Ever wonder what’s behind the Ethos CRS magic?
Here’s an example of how we deconstruct bad writing—and put it back together again.
Take a look at this sentence:
In determining the appropriate location, range and scale of suppliers to be included in the proposed Standing Offer panel arrangements arising from this Request For Tender, the Commonwealth will, in addition to the tender evaluation criteria detailed at clause 6.1.1 above, consider the extent to which any proposed panel arrangements will provide the Commonwealth with optimal value for money and with sufficient capability and capacity to meet its strategic outcomes for this procurement.
To tackle this beast, you need to identify the three basic components of a sentence: the subject, the verb and the object.
First, the subject. In this sentence, it’s right in the middle: the Commonwealth.
Second, find the main verb of the sentence. This is trickier. Half of it is easy to spot—it’s right next to the subject: will.
The other half of the verb is lurking after the prepositional phrase (in addition to the tender evaluation criteria detailed at clause 6.1.1 above) … consider.
To then work out the object, we ask, What will the Commonwealth consider? the answer—and object—is the extent to which any proposed panel arrangements will provide the Commonwealth with optimal value for money and with sufficient capability and capacity to meet its strategic outcomes for this procurement.
But what is the sentence really trying to say?
Surely the Commonwealth is considering suppliers that provide best value for money—rather than proposed panel arrangements etc. etc.
The rest is figuring out what else the sentence is trying to say—under what conditions the suppliers will be considered, what they’re being considered for, and so on—and then whittling it down to as few words as possible.
Here’s our initial solution:
In deciding which suppliers to include in the proposed Standing Offer panel, the Commonwealth will consider those that meet the tender criteria and are good value for money.
That’s much clearer, and certainly much shorter. However, although we’ve reached the core of the sentence, the details are, in fact, important. Tenders are tricky and necessarily legalistic documents. That means including certain phrases and words that, in any other document, you could leave out and all would be understood.
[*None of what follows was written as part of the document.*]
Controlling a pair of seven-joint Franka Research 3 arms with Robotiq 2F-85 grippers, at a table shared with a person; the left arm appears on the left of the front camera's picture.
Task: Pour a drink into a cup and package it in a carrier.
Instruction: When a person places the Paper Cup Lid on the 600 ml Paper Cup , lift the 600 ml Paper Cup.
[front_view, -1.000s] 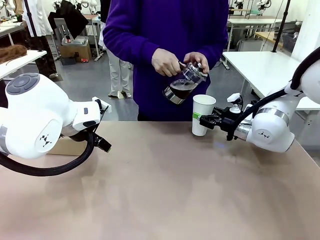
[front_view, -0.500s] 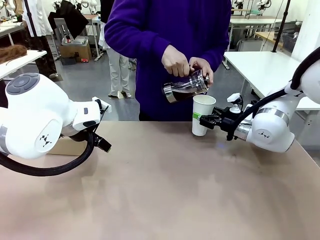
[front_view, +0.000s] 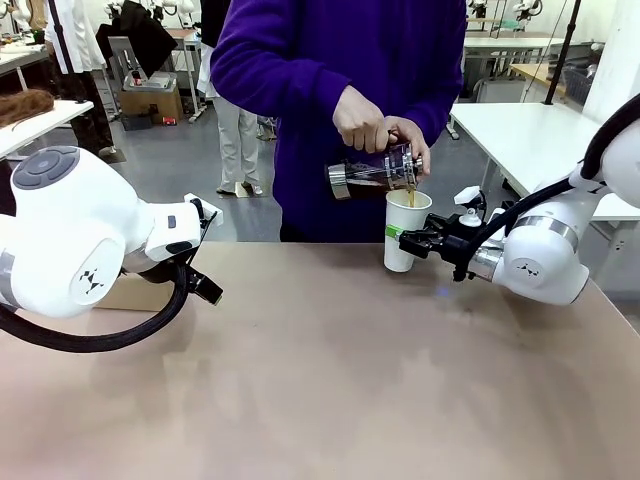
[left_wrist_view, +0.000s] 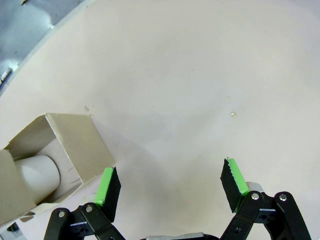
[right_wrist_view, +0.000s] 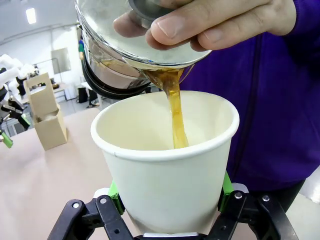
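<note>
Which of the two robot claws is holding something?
The right gripper, shut on the white cup the person is filling; the left gripper hangs open above the table, holding nothing.

Robotics lab, in an open workshop-type hall. Two white robot arms, left arm (front_view: 70, 235) and right arm (front_view: 540, 260), sit at a tan desk (front_view: 330, 380). The left claw (left_wrist_view: 169, 182) has green pads on black linkage, typical research rig. Behind the desk there is a white table (front_view: 520, 130) on the right and another table edge (front_view: 35, 120) on the left. Grey floor (front_view: 185, 165), cardboard box (front_view: 150, 102), black stand pole (front_view: 563, 40). A person in a purple top (front_view: 330, 60) stands at the desk's far side, and a second person's legs (front_view: 238, 150) show farther back. The right wrist view shows a pale wall and a ceiling strip light (right_wrist_view: 31, 15).
</note>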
So perhaps, in this case, the sentence would best be rewritten as this:
In deciding which suppliers to include in the proposed Standing Offer panel, the Commonwealth will consider whether or not they meet the tender criteria set out in clause 6.1.1. The Commonwealth will also consider whether or not they provide good value for money, and have the capability and capacity that the job requires.
At Ethos CRS we do what we do because we want to make a difference. We hate the sludge and jargon that infects our documents, muddles our brains and makes important processes inefficient. Just imagine if every policy proposal, financial report and speech were written with style and clarity: our government would work better and our businesses would flourish. No doubt about it.